2. For credit institutions:

a/ Being allowed by the Government to use loan or aid capital and approved by the donor (in case a foreign loan agreement requires donor approval);

b/ Being capable of paying debts according to the evaluated financial scheme.

3. For provincial/municipal Peoples Committees:

a/ Being allowed by law or the Prime Minister to re-borrow the Governments foreign loan or aid capital;

b/ The re-borrowed capital is to be used for development investment according to the spending tasks of local budgets;

c/ Local budgets are capable of paying debts.

Chapter 2

RE-LENDING CONDITIONS

Section 1. COMMON CONDITIONS APPLICABLE TO ALL RE-LENDING CASES

Article 4. Re-lending currency

1. With regard to the Governments ODA capital: Re-borrowers may select Vietnamese currency (Vietnam dong) or the original foreign loan currency as the re-lending currency, depending on their debt payment capability. The rate of exchange of a foreign currency into Vietnam dong is the one set by the Finance Ministry.

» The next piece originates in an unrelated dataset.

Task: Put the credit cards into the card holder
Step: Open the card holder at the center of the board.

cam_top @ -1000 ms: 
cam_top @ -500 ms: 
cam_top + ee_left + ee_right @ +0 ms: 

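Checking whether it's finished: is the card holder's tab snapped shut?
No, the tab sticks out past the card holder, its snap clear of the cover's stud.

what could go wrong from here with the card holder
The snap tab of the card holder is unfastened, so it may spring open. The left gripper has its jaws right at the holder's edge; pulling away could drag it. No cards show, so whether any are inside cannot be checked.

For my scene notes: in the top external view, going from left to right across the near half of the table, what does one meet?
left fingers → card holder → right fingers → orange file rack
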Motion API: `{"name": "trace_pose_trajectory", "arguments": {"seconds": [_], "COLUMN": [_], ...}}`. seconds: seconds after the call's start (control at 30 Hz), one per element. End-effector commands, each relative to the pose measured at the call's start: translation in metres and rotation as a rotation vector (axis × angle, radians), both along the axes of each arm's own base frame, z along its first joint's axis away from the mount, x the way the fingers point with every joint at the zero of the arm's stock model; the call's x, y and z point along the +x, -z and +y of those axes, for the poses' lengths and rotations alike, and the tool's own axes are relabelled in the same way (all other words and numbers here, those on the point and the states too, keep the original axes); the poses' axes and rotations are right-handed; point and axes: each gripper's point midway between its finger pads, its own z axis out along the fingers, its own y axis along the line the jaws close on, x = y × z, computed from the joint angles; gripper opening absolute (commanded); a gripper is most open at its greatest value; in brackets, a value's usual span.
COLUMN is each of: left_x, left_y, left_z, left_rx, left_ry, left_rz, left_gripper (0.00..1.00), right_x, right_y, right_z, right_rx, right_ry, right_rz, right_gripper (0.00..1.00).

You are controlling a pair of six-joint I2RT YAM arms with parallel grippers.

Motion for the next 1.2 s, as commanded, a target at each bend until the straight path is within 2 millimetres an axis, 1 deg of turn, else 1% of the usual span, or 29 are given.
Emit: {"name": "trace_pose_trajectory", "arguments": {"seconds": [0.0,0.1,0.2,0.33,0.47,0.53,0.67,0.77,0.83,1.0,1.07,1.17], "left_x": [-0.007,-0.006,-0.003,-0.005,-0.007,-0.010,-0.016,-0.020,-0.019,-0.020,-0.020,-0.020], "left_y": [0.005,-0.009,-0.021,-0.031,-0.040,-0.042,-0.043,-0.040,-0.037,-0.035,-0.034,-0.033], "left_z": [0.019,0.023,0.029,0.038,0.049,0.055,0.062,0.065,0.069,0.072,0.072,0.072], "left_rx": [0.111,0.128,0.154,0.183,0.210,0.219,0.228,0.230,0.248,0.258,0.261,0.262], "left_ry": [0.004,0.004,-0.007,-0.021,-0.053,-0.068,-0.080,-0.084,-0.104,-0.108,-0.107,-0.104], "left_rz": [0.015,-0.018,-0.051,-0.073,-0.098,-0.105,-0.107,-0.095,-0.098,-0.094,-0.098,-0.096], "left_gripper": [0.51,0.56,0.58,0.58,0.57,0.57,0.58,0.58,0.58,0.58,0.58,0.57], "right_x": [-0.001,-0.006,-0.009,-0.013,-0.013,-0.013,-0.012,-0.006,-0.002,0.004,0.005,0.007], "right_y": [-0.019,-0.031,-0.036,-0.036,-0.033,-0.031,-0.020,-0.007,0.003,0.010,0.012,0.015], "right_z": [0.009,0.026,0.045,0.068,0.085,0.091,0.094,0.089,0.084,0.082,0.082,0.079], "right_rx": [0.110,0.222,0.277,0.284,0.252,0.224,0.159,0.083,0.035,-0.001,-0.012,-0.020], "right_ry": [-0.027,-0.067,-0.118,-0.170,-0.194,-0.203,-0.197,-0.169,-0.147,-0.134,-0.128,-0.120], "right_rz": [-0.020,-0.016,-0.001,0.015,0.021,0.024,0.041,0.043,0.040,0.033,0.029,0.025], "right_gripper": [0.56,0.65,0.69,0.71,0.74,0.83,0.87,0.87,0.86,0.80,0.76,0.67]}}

2. With regard to the Governments foreign commercial loans: Re-borrowers must acknowledge debts in the original foreign currencies in which the Government has borrowed foreign capital, except for special cases decided by the Prime Minister.

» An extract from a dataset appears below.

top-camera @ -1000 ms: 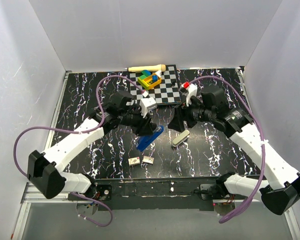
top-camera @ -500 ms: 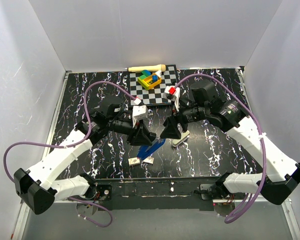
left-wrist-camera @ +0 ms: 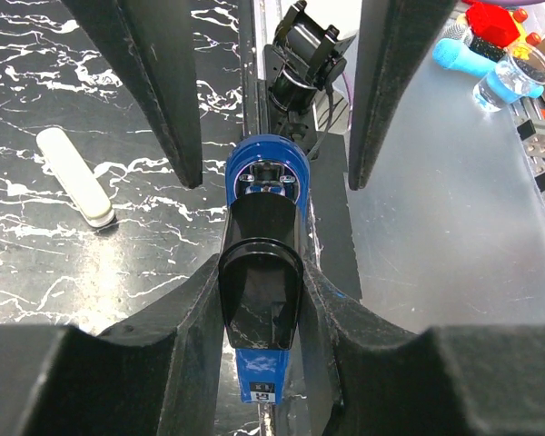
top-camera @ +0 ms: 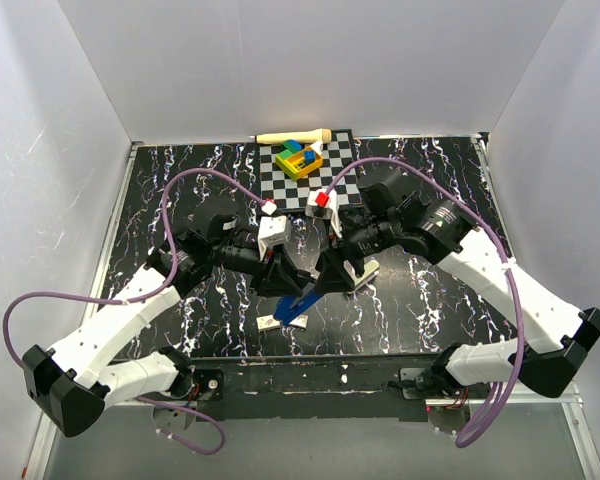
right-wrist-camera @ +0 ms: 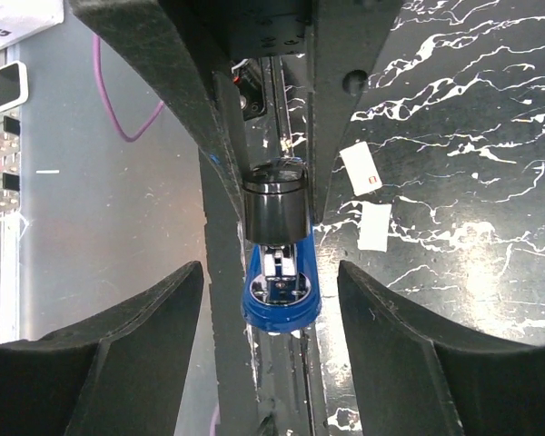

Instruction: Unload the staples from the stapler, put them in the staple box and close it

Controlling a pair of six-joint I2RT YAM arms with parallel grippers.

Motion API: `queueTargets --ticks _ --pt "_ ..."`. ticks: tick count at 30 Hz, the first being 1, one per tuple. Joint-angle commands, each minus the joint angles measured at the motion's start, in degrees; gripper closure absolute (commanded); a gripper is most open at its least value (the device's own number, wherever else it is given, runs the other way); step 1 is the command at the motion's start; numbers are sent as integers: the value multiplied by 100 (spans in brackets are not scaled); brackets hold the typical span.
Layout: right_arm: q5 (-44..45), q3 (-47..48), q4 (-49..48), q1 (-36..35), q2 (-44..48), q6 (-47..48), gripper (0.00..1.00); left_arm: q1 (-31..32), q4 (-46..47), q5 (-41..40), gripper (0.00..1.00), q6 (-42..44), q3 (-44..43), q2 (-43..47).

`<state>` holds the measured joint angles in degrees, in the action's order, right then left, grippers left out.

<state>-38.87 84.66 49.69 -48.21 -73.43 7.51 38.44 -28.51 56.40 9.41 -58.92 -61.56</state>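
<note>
Stapler (top-camera: 302, 300) hangs at lower centre of the overhead frame, black end clamped in the left gripper (top-camera: 283, 278). We note the right gripper (top-camera: 330, 280) has moved in, jaws wide astride its blue end; opening it likely comes next.

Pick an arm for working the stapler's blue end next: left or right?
Right. The left gripper is shut on the black end of the stapler, so it is busy holding. The right gripper is open, its fingers either side of the blue end.
</note>
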Motion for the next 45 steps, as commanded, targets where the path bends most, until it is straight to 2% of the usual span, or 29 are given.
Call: queueTargets --ticks 1,9,17,22,34,45 --pt "46 244 -73 -171 -57 32 32 15 320 187 100 -97 3 285" --pt "134 226 -126 -321 -163 23 43 15 451 187 100 -202 38 373" --pt "152 7 -258 -365 -49 -12 73 15 689 117 100 -343 117 434" --pt "117 -441 -363 -400 153 -74 99 6 943 64 100 -466 214 522" --pt "205 -2383 -1550 -409 1278 -872 99 -143 1603 -68 100 -827 513 883" --pt "696 -1928 -1682 -409 1033 -1041 99 -152 1805 -287 100 -897 530 891"
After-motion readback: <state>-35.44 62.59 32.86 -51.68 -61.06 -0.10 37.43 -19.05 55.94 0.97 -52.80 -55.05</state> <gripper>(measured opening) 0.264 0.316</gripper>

3. In case of re-lending to provincial/municipal Peoples Committees: The re-lending currency is the original foreign currency in which the Government has borrowed foreign capital.

Article 5. Debt retrieval currency

1. With regard to ODA capital: In principle, re-borrowers shall pay debts in the currency in which they have re-borrow ed money. If a re-borrower wishes to pay debts to the Government in Vietnam dong or a freely convertible foreign currency other than that in which it has re-borrowed money, the re-lending agency shall apply the foreign exchange rate set by the Finance Ministry or already agreed with the re-borrower and stated in the re-lending agreement in order to retrieve the debt.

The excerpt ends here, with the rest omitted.